AGE OF CONSENT
Howard Mittelmark
Signet 2007
Trade Pb 320 pgs
ISBN# 0-45122-057-9
“It was the sort of place you’d expect to find littered with crushed, empty beer cans and discarded condones, with crumpled Marlboro hard packs and Bic lighters tossed away.”
So opens Howard Mittelmark in Age of Consent, a horror writer not afraid to toe the line of what can be in a novel. There is plenty of blood, sex, and suspense, but it all combines to further the narrative. Nothing is close to boring in the novel; there is no moments of filler or all encompassing details. It’s all story.
Look at the cover and one might expect another simple haunted house novel, but Age of Consent is far from that. The characters delve into the history of the house, but it’s like an illusion created by Mittelmark; he seems to have other plans. Instead of the power of the house, the novel is about the power of the individual and how they can create far more evil than any novel focusing on a haunted house where plenty of bad things happen.
It all starts like one might expect: A family moves into a house with a past, but they have no idea of the history.

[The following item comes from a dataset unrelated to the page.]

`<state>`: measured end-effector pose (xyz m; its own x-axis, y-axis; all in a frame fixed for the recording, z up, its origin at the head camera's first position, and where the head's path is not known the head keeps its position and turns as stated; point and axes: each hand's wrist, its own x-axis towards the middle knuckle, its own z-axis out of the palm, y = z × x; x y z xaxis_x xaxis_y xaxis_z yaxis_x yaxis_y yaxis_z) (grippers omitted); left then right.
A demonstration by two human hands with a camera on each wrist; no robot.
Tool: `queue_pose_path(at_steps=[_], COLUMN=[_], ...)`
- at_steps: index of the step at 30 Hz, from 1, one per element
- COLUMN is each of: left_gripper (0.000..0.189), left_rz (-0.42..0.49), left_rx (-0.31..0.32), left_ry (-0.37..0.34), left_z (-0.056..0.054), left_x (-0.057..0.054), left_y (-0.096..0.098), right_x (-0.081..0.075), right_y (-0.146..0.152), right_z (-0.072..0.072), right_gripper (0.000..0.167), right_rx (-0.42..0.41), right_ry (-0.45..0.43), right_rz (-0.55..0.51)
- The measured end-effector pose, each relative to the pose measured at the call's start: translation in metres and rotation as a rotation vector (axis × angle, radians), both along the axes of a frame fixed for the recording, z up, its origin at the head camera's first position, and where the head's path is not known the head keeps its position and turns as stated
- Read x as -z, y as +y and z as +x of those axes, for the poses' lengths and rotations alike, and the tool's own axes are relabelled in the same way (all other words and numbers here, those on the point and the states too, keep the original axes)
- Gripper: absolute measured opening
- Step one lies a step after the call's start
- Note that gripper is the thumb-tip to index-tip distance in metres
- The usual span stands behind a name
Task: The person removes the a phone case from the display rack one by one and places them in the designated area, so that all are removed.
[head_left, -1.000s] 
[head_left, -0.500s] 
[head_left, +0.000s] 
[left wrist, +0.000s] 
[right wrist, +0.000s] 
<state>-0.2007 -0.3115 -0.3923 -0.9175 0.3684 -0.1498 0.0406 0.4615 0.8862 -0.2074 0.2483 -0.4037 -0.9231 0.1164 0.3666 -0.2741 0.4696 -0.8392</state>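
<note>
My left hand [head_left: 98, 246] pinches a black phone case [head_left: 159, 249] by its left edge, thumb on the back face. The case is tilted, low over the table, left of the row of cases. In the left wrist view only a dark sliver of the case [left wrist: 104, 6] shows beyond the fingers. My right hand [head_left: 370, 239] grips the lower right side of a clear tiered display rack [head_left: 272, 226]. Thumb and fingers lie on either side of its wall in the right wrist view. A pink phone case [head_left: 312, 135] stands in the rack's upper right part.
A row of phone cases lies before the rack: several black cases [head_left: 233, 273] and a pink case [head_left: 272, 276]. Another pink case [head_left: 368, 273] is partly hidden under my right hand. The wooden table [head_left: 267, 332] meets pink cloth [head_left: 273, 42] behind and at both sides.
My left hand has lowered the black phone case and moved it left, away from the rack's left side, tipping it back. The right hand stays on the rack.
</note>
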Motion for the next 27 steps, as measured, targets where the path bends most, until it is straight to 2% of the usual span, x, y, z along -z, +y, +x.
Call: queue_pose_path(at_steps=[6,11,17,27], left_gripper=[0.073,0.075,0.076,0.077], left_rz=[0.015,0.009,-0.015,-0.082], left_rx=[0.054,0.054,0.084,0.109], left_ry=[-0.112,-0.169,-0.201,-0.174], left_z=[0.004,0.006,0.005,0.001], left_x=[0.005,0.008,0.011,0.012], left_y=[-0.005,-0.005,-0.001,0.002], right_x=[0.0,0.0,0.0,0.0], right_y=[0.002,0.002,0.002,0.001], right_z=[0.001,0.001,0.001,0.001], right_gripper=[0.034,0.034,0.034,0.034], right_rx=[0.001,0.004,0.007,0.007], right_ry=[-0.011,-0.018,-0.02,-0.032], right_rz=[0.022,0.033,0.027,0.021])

The one character who is chronicled the most in the novel, Peter, clashes with his family at the outset. And this is no normal family who could be watched on television as there are constant conflicts, which all lead up to divorces and sibling hatred. The house provides the backdrop for all of this.
Peter finds himself at odds with his unpopular sister, Virginia. While Peter makes plenty of friends at the school, Virginia quickly becomes an outcast. She had dreamed of starting anew but she isn’t accepted by the other girls. She begins to isolate, to dream of escaping, and finds a horror in the house that intrigues her.
It’s the annals of being a young adult that the story focuses on. Bringing in the horror, Mittelmark uses plenty of suspense early. There are mysterious figures seen walking in the woods, a madness growing within the father, Phil, and amidst all of this whispers from many about what happened at the house.
Instead of staying in one time for the whole of the novel, Mittelmark takes readers back to 1971; finding his own way of explaining what really happened at the house, why it had a reputation.
Nothing is revealed early in the story, as even the flashbacks focus more on building up the storyline than bringing dramatic moments.
There are elements of pop culture brought in: from music by Phish or quotes from South Park.
Love also plays a big part. Peter falls in love with a girl named Trish, whom he is surprised will actually talk to him. But Peter still wants to fit in even more, to explore the world; and to do this he begins to do drugs with his newfound friends.
Overall, Age of Consent has crisp storytelling and intriguing idea put together in a way that works well. Mittelmark provides a new beginning for the horror novelists. It is written with the intent to entertain; this is no John Updike, and it doesn’t pretend to be.